Despite the "community tension" over Freddie Gray's death from injuries suffered in police custody in 2015 and the Justice Department's investigation of the Police Department, the department's leadership "appeared to place its personal and professional self-interests aside to test persistent surveillance as one means of impacting the increasing violence," the report found. "This is the hallmark of courageous leadership and should be acknowledged (the lack of clarity regarding the implementation of the program notwithstanding)."

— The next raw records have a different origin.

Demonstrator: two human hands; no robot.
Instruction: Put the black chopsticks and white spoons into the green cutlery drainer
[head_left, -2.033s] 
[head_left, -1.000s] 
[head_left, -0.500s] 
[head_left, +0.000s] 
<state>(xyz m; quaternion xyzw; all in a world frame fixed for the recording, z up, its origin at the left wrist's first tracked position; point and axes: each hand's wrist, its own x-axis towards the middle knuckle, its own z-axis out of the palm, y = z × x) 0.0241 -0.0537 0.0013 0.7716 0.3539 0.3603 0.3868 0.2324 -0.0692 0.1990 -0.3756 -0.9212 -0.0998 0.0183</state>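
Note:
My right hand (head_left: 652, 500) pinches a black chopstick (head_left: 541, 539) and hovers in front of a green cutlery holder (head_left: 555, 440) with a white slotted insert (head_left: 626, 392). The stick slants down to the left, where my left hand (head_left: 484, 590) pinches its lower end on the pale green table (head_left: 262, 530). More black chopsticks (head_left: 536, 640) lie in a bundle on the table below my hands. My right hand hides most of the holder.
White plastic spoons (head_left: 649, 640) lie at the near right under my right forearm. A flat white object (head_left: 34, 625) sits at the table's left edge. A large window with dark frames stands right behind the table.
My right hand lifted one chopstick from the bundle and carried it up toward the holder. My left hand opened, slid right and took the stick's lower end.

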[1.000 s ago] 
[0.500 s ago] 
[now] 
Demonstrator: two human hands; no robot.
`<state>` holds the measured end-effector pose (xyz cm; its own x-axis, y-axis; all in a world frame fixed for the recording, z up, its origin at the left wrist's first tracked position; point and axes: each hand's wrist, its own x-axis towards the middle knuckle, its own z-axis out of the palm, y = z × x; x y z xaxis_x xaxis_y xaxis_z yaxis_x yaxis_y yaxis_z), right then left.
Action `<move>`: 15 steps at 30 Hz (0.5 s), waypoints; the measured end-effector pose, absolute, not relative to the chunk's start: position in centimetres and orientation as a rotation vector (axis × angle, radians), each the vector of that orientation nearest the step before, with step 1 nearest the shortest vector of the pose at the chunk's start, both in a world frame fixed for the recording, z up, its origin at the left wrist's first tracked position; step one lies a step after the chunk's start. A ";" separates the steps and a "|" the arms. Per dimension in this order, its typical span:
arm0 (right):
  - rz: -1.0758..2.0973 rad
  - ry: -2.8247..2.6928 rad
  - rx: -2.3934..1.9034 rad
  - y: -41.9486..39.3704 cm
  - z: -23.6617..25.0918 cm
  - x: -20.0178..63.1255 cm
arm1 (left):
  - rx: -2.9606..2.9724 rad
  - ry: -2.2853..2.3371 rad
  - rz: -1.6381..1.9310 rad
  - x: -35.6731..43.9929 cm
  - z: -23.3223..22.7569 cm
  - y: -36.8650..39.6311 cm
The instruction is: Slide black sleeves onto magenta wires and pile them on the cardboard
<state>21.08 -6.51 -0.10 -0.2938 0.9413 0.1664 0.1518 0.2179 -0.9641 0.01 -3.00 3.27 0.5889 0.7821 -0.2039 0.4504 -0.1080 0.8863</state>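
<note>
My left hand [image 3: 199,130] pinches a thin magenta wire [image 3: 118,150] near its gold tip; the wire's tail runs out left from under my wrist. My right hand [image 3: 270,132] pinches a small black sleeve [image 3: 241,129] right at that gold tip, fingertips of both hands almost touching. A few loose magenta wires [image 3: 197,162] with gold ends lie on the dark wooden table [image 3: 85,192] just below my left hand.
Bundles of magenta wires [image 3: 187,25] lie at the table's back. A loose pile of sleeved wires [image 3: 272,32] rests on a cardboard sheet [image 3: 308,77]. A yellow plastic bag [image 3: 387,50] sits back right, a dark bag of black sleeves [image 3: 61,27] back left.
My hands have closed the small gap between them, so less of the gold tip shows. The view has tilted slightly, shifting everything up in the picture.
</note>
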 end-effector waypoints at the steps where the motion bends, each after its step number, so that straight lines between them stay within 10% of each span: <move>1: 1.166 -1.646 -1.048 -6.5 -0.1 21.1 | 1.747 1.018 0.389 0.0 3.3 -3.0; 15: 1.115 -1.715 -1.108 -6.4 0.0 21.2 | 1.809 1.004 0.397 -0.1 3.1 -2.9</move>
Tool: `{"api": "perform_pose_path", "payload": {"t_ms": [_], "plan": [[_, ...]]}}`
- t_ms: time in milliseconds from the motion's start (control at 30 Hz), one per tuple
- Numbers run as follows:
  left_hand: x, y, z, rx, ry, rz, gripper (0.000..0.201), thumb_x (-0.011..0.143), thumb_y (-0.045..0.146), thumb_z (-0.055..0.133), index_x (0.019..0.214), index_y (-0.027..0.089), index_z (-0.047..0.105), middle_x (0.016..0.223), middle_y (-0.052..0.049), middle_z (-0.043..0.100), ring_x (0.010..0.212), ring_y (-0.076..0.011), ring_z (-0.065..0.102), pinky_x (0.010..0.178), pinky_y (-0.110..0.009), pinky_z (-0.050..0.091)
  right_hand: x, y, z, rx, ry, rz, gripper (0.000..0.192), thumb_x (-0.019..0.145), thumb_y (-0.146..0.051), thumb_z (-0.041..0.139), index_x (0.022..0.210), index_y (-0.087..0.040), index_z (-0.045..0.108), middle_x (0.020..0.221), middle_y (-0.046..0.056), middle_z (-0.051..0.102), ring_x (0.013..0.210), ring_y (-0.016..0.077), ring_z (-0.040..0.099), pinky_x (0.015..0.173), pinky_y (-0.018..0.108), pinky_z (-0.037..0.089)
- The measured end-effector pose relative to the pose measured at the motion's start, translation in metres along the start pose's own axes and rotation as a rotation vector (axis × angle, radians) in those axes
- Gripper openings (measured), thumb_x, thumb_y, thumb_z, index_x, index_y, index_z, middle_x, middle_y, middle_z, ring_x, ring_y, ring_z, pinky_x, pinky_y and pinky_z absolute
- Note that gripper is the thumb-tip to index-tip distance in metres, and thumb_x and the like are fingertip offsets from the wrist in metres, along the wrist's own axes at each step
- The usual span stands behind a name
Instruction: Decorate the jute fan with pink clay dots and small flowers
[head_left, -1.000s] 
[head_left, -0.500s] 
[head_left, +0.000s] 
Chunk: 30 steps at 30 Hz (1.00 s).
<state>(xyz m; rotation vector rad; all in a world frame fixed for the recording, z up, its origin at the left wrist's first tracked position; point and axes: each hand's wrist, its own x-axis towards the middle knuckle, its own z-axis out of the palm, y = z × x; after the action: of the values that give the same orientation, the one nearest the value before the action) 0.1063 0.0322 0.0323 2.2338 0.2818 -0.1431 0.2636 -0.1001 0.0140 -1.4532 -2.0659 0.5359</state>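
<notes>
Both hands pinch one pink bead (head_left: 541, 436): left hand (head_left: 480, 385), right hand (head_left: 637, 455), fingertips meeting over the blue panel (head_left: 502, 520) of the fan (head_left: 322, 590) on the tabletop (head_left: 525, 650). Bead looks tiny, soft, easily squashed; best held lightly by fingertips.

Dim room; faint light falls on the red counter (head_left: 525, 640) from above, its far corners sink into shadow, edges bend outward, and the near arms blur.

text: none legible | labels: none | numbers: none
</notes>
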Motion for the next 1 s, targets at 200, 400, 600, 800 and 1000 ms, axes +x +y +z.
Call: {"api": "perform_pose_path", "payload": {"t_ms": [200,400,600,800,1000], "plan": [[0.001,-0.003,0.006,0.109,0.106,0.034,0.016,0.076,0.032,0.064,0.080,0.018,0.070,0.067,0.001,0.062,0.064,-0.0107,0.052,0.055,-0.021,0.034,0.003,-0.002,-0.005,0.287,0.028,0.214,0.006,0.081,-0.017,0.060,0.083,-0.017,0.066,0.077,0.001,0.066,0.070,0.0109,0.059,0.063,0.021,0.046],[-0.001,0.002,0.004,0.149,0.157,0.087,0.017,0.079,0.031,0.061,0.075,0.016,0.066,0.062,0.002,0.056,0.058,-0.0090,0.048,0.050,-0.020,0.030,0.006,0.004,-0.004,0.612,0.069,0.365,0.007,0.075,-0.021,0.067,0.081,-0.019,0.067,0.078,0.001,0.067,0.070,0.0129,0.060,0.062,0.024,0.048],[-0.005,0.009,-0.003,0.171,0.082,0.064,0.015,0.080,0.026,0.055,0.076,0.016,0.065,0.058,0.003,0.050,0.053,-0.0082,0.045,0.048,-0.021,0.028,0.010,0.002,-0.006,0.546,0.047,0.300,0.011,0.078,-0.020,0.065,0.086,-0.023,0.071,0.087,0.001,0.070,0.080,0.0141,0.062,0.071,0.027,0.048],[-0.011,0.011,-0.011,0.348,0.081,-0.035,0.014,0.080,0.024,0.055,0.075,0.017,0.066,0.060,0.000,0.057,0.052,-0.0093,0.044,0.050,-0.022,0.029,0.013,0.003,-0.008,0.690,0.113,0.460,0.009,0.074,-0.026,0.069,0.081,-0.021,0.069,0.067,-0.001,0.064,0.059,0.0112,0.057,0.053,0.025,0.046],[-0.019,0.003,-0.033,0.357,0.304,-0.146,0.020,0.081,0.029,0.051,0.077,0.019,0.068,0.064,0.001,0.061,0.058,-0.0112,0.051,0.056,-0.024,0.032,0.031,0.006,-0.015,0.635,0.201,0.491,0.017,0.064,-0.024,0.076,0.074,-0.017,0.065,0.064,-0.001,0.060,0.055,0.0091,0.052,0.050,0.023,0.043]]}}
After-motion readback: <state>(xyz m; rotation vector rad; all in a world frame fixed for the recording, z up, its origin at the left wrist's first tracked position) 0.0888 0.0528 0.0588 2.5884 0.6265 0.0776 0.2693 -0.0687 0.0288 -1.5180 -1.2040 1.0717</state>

The ACLU's Rocah found such praise of police leadership for launching what he considered a secret program "unbelievable."
Rocah said if the Police Foundation found no evidence of the Police Department's intent to keep the program secret, then "one has ample reason to question their skill at evaluation, investigation and assessment, because the evidence is right there in black and white."
The report offered seven recommendations to the department if it decides to move forward with aerial surveillance, including offering opportunities for public input.
It said the department should explain the program clearly to the public; commit to rigorous evaluation by a "competent research partner"; and get an outside opinion on the program's constitutionality.
The department should also implement "transparency and accountability measures"; provide proper training to those who will use the technology; ensure data is properly collected; and conduct a policy analysis to ensure continuity between the aerial surveillance program and other, similar programs.
Smith said the Police Department agrees with the recommendations.
If the department doesn't move forward with the program, it should still develop a "guidebook" for other departments considering such technology, the report said.